A concentration camp is not necessarily for mass murder. The British used concentration camps in some of their actions in their empire. The camps on the southern border housing ICE detainees are concentration camps. There is a distinction and in he case of Auschwitz, it was used as both. It was a huge complex.
For some reason, people think knowledge that isn’t science-based is different and doesn’t need as much thought, care, or acceptance of complexity. They think, in other words, it’s not as important as other fields and we can simplify it, despite the complexity that exists in history, and we’ll be fine…
It really doesn’t help that history as a field of knowledge is constantly being belittled. Or that less people go into the field because it’s not considered something people can “make money” at, as if that’s the only thing that matters. That’s probably a the root of this, more than almost anything else. Education has become job training rather than… educating.
This is probably too late, because everyone seems to have read the headline, got outraged, and left, but anyway. The headline is very misleading. If you read the actual survey, you see that only 45% of Americans know how many Jews were murdered.
They actually found that 84% of the Americans that they asked, had at least a basic idea of what the Holocaust was.
From TFA:
Most U.S. adults know what the Holocaust was and approximately when it happened, but fewer than half can correctly answer multiple-choice questions about the number of Jews who were murdered or the way Adolf Hitler came to power, according to a new Pew Research Center survey.
So it’s not quite as bad as all the headlines have been making out.
If you read an emotive headline, think about why it might have been phrased that way, and try and find the original sources if you can.
As a German I often find myself in discussions with US denialists or ignorants on the web, where I have to tell about my Nazi grandfather.
The everyday go along type, not fanatic, not black clad SS guy, but regular joe cheering in the streets on parades, voting NSDAP and being the fundament of fascism.
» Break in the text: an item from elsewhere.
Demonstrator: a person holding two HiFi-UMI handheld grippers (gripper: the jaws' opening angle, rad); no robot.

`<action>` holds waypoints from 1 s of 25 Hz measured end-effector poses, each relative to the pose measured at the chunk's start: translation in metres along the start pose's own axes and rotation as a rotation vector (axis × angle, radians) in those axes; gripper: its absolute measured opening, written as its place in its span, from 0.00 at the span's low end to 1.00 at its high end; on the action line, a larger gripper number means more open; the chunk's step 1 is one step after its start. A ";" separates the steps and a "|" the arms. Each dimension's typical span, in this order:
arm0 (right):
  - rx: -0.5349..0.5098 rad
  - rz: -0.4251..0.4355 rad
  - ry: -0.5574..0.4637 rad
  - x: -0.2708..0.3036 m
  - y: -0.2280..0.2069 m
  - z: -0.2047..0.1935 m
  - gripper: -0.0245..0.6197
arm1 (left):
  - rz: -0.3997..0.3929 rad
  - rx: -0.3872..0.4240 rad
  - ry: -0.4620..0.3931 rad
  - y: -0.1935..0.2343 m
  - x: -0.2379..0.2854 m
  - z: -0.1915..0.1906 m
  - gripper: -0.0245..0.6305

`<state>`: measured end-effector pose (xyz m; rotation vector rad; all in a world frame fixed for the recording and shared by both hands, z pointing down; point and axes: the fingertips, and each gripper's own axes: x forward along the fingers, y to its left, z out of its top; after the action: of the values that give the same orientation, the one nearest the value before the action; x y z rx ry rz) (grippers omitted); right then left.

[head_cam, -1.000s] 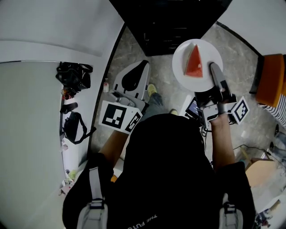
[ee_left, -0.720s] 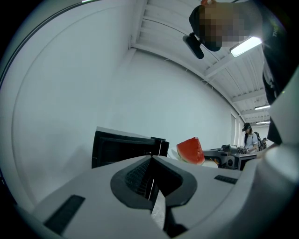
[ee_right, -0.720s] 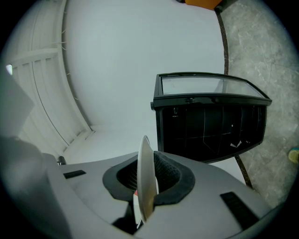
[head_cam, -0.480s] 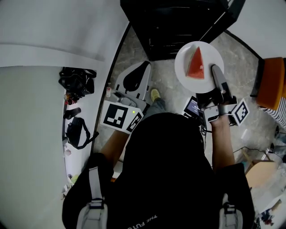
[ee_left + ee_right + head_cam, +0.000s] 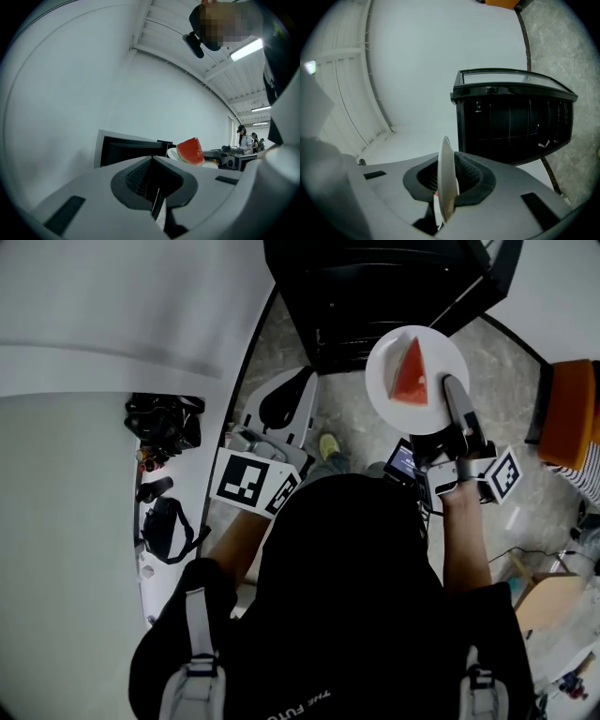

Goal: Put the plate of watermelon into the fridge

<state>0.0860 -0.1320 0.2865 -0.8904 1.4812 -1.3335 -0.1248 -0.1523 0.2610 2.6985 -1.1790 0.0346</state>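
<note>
A white plate [image 5: 403,407] bearing a red watermelon wedge [image 5: 411,373] is held out level just in front of the black fridge [image 5: 384,287]. My right gripper [image 5: 450,387] is shut on the plate's near rim. In the right gripper view the plate [image 5: 445,154] stands edge-on between the pads of the right gripper [image 5: 449,187], with the fridge [image 5: 515,122] beyond. My left gripper [image 5: 298,381] hangs to the left of the plate, shut and holding nothing. The left gripper view shows the left gripper [image 5: 151,161], the watermelon wedge [image 5: 190,151] and the fridge [image 5: 126,150].
A white counter [image 5: 75,549] runs along the left with black bags [image 5: 164,423] and a black strap [image 5: 167,526] near its edge. An orange seat [image 5: 572,413] stands at the right. Cables and a box [image 5: 548,601] lie on the stone floor. People [image 5: 243,138] stand far off.
Both grippers and the plate have moved forward toward the fridge, which now fills more of the top of the head view. The things on the counter have slid down the picture.
</note>
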 end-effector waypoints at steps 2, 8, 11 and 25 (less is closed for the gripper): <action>0.001 -0.002 -0.009 0.003 -0.002 0.001 0.11 | -0.006 0.000 -0.001 0.002 0.002 0.000 0.06; 0.005 0.001 -0.015 0.012 -0.005 0.003 0.11 | -0.010 0.001 0.002 0.011 0.007 0.003 0.06; 0.005 0.001 -0.014 0.017 -0.005 0.000 0.11 | -0.010 -0.006 0.003 0.016 0.006 0.002 0.06; -0.007 0.006 -0.032 0.024 -0.008 -0.009 0.11 | -0.035 -0.008 -0.002 0.029 0.004 0.000 0.06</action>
<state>0.0696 -0.1528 0.2904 -0.9067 1.4635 -1.3051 -0.1429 -0.1747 0.2667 2.7120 -1.1294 0.0218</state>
This saddens very much as it leaves the impression that strangely the Germans seem to be the only ones that will care anymore if we reach the point where a century has passed.
We see this writ large in Russia vis-a-vis the West. They responded to neoliberal globalism enabling the sell-off of former Soviet industries to foreign and domestic oligarchs by electing a fascist thug who fed off their resentment and promised to at least tame the latter.
That’s a good point. I hope that old German Nazis dying (not all living memories are beneficial to society) will help hasten that downward trend you’re discussing.
The only other substantive change I can think of that affects Germany is the global refugee crisis. Germany’s leadership has stood out for its generosity in that regard, but bigots and ultra-nationalists have taken that as an opportunity to spread their message of fear and hate.
That and a re-dedication to the laws and norms and study of history for which post-war Germany is famous. The fight against fascism is an on-going project, and when economic times are hard or there are serious crises affecting society that fight has to be re-doubled and renewed. I hope that Germany sees that and will spare themselves further embarrassment.
I agree, and once you’re talking about millions of people being killed in a genocide or war that should suffice. But there are good reasons for specifying numbers in some cases, and the Shoah – a fully industrialised programme of extermination perpetrated by a modern advanced nation-state perpetrated against a people who were and are historically persecuted – is one of them.
Only they haven’t. What the Nazis did was industrial murder. Sit back and think about that for a second, what that entails, how it works, what machines and administrative procedures have to be invented solely to kill humans on an industrial scale.
There have been atrocities that have been as brutal (in Rwanda for example) or comparable in scale (the Khmer Rouge or Stalin’s purges) but none that quite reached that pinnacle of horribleness.
I don’t think that because the Nazis were particularly methodical with their exploitation and murder it makes other murderous systems any less horrible. In any case, ranking the horribleness of murderous regimes on a gradiant is not an undertaking that will lead to great insights I think.
Are you talking about ranked voting? I know of no one who can explain ranked voting to me. The commercials aren’t working.
I’m in the US where it is used but not near me.
I am perpetually astonished when people who should know better demonstrate a complete non-grasp of history. Just the other day a well educated person I respect very much (my wife) patiently explained to my 10 year old that Pearl Harbor was a retaliation for the bombing of Hiroshima and Nagasaki. I almost fell out of my chair. Then we had a long conversation.
To be fair, I actually don’t know the names of any concentration camps besides Auschwitz off the top of my head, although perhaps with multiple choice format I would get some correct if they excited some faded linkages. History was my best subject in high school, and likely I would get more right closer to back then, but the details fade with disuse. Disuse is caused by capitalism largely involving highly repetitious “cog in the machine” jobs with increasingly focused and specialized knowledge domains required. I still read about history in my free time, occasionally, but as a working person outside of a structured “survey course” context I get to read about whatever ultra-narrow niche topic I want to.